Já Michael Fremer, jornalista especializado em áudio hoje com 75 anos e meio que guru dos audiófilos americanos, ficou furioso, segundo o Post, não com a mentira da MoFi, mas com o fato de terem convidado Esposito, e não um jornalista do setor, para a tal visita. Vale lembrar que Esposito não é nem nunca alegou ser jornalista!

O próprio Esposito explicou, após a polêmica, que na verdade nada tem contra os discos da MoFi, alguns deles incluídos em todas as listas de “estado da arte” em qualidade de gravação. “Se eles dissessem claramente que se trata de master digital, não haveria problema. Todo mundo sabe que os discos deles são excepcionais. A questão é não ser transparente com os consumidores”.

4 mil dólares por um vinil “raro”

A essa altura, o estrago já estava feito. Milhares de clientes estavam procurando as lojas para devolver discos da MoFi, e há risco de ações judiciais movidas por colecionadores que chegam a pagar 3 ou 4 mil dólares por um vinil tido como “raridade”. Eles vão querer ser indenizados pela fraude.

A questão que se coloca, além da ética, é se o tal negacionismo – ou os exageros em torno da controvérsia digital x analógico – não está passando dos limites. A maioria dos experts com quem tenho conversado admite que, com a tecnologia de hoje, é quase impossível diferenciar de ouvido uma gravação analógica de uma digital.

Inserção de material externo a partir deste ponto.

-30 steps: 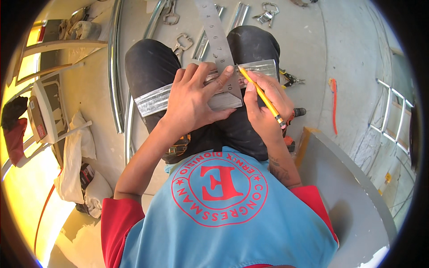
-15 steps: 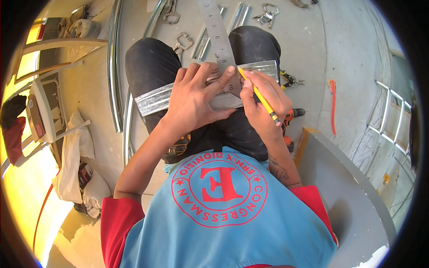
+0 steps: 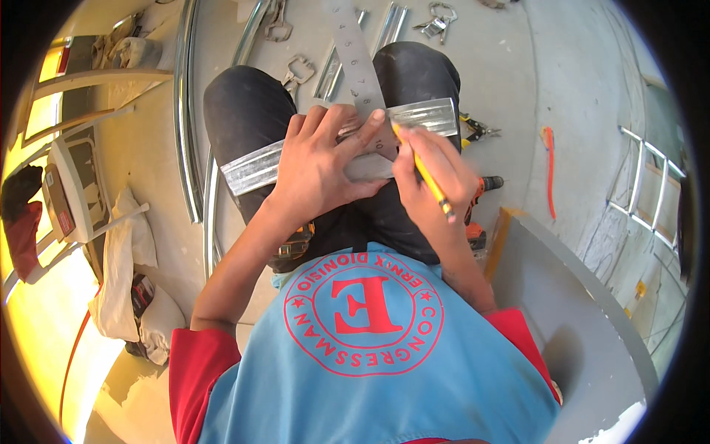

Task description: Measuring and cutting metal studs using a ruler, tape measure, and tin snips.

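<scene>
left hand clamped on metal channel and steel ruler, thumb on ruler; right hand grips yellow pencil, tip by ruler edge

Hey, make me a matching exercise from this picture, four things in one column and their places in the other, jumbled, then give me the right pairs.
Things
1. Yellow pencil
2. Flat metal ruler
3. Short metal channel
4. Orange strip

Places
A. Lying across both thighs, partly covered by the left hand
B. On the floor, off to the person's right
C. Held in the right hand
D. Crossing the channel, with the left thumb at its lower part

Right pairs: 1-C, 2-D, 3-A, 4-B
</scene>
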Demonstrator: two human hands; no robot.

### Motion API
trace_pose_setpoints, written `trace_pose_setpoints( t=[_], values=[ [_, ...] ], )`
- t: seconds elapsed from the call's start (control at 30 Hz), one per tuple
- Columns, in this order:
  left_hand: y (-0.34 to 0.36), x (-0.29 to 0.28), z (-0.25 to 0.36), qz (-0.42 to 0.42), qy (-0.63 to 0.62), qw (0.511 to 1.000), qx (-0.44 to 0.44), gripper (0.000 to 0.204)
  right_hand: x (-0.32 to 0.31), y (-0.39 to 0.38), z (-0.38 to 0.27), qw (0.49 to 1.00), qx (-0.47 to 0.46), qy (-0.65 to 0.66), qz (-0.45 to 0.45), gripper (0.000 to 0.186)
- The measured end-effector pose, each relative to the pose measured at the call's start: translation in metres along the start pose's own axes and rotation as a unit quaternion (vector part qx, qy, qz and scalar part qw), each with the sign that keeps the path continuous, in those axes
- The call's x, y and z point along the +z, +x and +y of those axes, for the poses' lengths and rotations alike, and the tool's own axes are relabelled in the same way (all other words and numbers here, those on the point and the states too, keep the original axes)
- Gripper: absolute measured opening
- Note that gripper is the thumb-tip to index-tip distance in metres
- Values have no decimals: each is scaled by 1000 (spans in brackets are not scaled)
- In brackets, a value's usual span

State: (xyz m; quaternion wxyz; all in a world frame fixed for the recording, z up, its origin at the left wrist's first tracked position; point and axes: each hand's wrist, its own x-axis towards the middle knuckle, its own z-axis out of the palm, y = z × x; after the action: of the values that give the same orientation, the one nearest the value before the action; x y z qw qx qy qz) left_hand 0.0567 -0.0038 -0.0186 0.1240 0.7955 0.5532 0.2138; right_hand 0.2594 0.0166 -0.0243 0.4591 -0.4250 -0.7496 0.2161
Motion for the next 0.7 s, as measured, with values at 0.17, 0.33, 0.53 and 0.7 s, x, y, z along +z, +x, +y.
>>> trace_pose_setpoints(
  t=[0.17,0.33,0.53,0.7],
  values=[
    [-2,0,0,-4,0,1000,10,92,-5,-10,-7,1000,8,-13,5,28],
    [0,0,-2,-6,-4,1000,1,95,1,-4,-4,1000,1,1,-3,29],
    [0,0,-3,1,1,1000,14,95,-2,-4,-1,1000,3,13,-3,31],
    [-1,1,-4,-2,-4,1000,9,94,-8,0,-6,1000,15,26,1,27]
  ],
)
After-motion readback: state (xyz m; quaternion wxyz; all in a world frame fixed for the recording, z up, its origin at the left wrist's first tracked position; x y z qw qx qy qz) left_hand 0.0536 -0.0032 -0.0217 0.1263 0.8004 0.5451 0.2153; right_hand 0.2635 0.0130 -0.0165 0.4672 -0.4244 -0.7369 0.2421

O velho mito de que o vinil preserva as características originais do registro só é levado a sério hoje por alguns ingênuos – muitas vezes estimulados por espertalhões que ganham dinheiro em cima dessa ingenuidade.

Como disse um usuário ao Post: “Essas pessoas vivem dizendo que têm ouvidos superiores e podem perceber diferenças entre uma gravação analógica e uma digital… bem, fica claro agora que elas não têm essa capacidade”.

A quem se interessar, este é o link para a história completa contada pelo Washington Post. Parte da reportagem foi traduzida por este site brasileiro. E aqui o link para o vídeo original que deu início a toda a polêmica.

2 thoughts on “Vinil: fraude no áudio analógico

  1. Caro Orlando.

    Deixando de lado a questão ética, minha opinião é de que a propalada superioridade do som analógico sobre o digital por parte de alguns especialistas na matéria, e outros nem tanto, é uma questão de gosto pessoal. Eu diria que essa superioridade não existe. Um meio não é melhor do que outro, eles são apenas diferentes em sua sonoridade. Por outro lado, o resultado sonoro final depende muito da qualidade do equipamento de gravação, dos microfones e seu posicionamento e da competència técnica e da sensibilidade das pessoas envolvidas no processo e, na outra ponta, do equipamento usado na sua reprodução. Quanto â Mobile Fidelity, ela sempre se destacou pela excelente qualidade dos seus discos e conta, certamente, com equipamentos do mais alto nível para extrair digitalmente toda a qualidade das matrizes analógicas, ajudando ao mesmo tempo a presenvar essa qualidade ao evitar que sejam copiadas repetidamente.